#### [TASK ITEM]
Output the data below exactly. Leave nothing out.

#### [COLLECTED MATERIAL]
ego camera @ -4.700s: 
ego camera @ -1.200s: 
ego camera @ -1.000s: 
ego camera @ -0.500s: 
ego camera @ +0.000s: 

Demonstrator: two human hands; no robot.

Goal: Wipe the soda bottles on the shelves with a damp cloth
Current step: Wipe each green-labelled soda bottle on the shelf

#### [OUTPUT]
ego camera @ -4.700s: 
ego camera @ -1.200s: 
ego camera @ -1.000s: 
ego camera @ -0.500s: 
ego camera @ +0.000s: 

Demonstrator: two human hands; no robot.

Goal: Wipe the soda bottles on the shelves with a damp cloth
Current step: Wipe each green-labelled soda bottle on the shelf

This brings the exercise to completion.